## Exercise
Please restate the data that follows, leaving every word in place.

--

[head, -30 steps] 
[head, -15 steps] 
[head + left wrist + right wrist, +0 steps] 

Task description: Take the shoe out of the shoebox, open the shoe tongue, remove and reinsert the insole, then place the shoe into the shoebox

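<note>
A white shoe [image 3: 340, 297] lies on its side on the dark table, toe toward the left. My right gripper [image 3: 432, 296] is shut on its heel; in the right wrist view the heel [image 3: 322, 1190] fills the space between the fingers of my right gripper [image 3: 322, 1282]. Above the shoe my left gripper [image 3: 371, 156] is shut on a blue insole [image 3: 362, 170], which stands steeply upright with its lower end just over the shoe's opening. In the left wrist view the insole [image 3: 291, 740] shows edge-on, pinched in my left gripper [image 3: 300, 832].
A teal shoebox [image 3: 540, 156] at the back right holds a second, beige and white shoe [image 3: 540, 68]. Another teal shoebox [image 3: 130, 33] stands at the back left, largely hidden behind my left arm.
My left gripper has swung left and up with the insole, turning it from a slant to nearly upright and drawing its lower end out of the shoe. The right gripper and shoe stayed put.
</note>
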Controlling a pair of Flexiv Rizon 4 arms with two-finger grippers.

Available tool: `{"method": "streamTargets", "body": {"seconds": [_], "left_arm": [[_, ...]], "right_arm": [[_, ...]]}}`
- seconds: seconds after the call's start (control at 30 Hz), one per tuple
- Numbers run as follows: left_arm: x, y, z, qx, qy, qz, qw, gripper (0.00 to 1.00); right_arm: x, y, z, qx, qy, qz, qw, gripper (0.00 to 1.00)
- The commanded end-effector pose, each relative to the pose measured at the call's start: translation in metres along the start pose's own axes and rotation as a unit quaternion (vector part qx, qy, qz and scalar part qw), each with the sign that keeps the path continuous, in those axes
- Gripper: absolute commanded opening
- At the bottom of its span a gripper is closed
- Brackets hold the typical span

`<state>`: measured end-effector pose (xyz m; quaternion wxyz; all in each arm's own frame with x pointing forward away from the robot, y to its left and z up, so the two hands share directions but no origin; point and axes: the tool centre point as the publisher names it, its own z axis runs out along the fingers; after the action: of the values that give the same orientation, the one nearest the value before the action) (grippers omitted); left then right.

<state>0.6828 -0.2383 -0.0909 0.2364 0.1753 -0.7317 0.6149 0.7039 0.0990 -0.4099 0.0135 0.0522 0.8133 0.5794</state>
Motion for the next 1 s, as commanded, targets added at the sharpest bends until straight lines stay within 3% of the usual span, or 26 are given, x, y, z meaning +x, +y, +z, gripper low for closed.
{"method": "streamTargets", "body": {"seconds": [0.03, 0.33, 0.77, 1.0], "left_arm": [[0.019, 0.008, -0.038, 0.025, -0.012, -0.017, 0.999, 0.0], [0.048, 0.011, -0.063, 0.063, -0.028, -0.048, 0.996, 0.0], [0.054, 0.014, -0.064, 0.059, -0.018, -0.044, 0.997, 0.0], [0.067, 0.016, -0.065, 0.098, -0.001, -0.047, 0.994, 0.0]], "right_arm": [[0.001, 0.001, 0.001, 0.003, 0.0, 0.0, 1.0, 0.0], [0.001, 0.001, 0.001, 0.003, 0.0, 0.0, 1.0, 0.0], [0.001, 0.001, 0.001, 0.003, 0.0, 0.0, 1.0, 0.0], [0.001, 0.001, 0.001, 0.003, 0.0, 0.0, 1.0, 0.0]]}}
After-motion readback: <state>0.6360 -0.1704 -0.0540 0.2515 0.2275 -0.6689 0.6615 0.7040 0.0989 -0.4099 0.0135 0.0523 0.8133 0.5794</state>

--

## Solved problem
[head, -30 steps] 
[head, -15 steps] 
[head + left wrist + right wrist, +0 steps] 

Task description: Take the shoe out of the shoebox, open the shoe tongue, remove and reinsert the insole, then place the shoe into the shoebox

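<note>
A white shoe [image 3: 340, 297] lies on its side on the dark table, toe toward the left. My right gripper [image 3: 432, 296] is shut on its heel; in the right wrist view the heel [image 3: 322, 1190] fills the space between the fingers of my right gripper [image 3: 322, 1282]. Above the shoe my left gripper [image 3: 371, 156] is shut on a blue insole [image 3: 362, 170], which stands steeply upright with its lower end just over the shoe's opening. In the left wrist view the insole [image 3: 291, 740] shows edge-on, pinched in my left gripper [image 3: 300, 832].
A teal shoebox [image 3: 540, 156] at the back right holds a second, beige and white shoe [image 3: 540, 68]. Another teal shoebox [image 3: 130, 33] stands at the back left, largely hidden behind my left arm.
My left gripper has swung left and up with the insole, turning it from a slant to nearly upright and drawing its lower end out of the shoe. The right gripper and shoe stayed put.
</note>
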Controlling a pair of Flexiv Rizon 4 arms with two-finger grippers.

Available tool: `{"method": "streamTargets", "body": {"seconds": [_], "left_arm": [[_, ...]], "right_arm": [[_, ...]]}}`
- seconds: seconds after the call's start (control at 30 Hz), one per tuple
- Numbers run as follows: left_arm: x, y, z, qx, qy, qz, qw, gripper (0.00 to 1.00); right_arm: x, y, z, qx, qy, qz, qw, gripper (0.00 to 1.00)
- The commanded end-effector pose, each relative to the pose measured at the call's start: translation in metres along the start pose's own axes and rotation as a unit quaternion (vector part qx, qy, qz and scalar part qw), each with the sign that keeps the path continuous, in those axes
- Gripper: absolute commanded opening
- At the bottom of its span a gripper is closed
- Brackets hold the typical span

`<state>`: measured end-effector pose (xyz m; quaternion wxyz; all in each arm's own frame with x pointing forward away from the robot, y to its left and z up, so the two hands share directions but no origin; point and axes: the tool centre point as the publisher names it, its own z axis runs out along the fingers; after the action: of the values that give the same orientation, the one nearest the value before the action) (grippers omitted); left then right.

<state>0.6828 -0.2383 -0.0909 0.2364 0.1753 -0.7317 0.6149 0.7039 0.0990 -0.4099 0.0135 0.0522 0.8133 0.5794</state>
Motion for the next 1 s, as commanded, targets added at the sharpest bends until straight lines stay within 3% of the usual span, or 26 are given, x, y, z meaning +x, +y, +z, gripper low for closed.
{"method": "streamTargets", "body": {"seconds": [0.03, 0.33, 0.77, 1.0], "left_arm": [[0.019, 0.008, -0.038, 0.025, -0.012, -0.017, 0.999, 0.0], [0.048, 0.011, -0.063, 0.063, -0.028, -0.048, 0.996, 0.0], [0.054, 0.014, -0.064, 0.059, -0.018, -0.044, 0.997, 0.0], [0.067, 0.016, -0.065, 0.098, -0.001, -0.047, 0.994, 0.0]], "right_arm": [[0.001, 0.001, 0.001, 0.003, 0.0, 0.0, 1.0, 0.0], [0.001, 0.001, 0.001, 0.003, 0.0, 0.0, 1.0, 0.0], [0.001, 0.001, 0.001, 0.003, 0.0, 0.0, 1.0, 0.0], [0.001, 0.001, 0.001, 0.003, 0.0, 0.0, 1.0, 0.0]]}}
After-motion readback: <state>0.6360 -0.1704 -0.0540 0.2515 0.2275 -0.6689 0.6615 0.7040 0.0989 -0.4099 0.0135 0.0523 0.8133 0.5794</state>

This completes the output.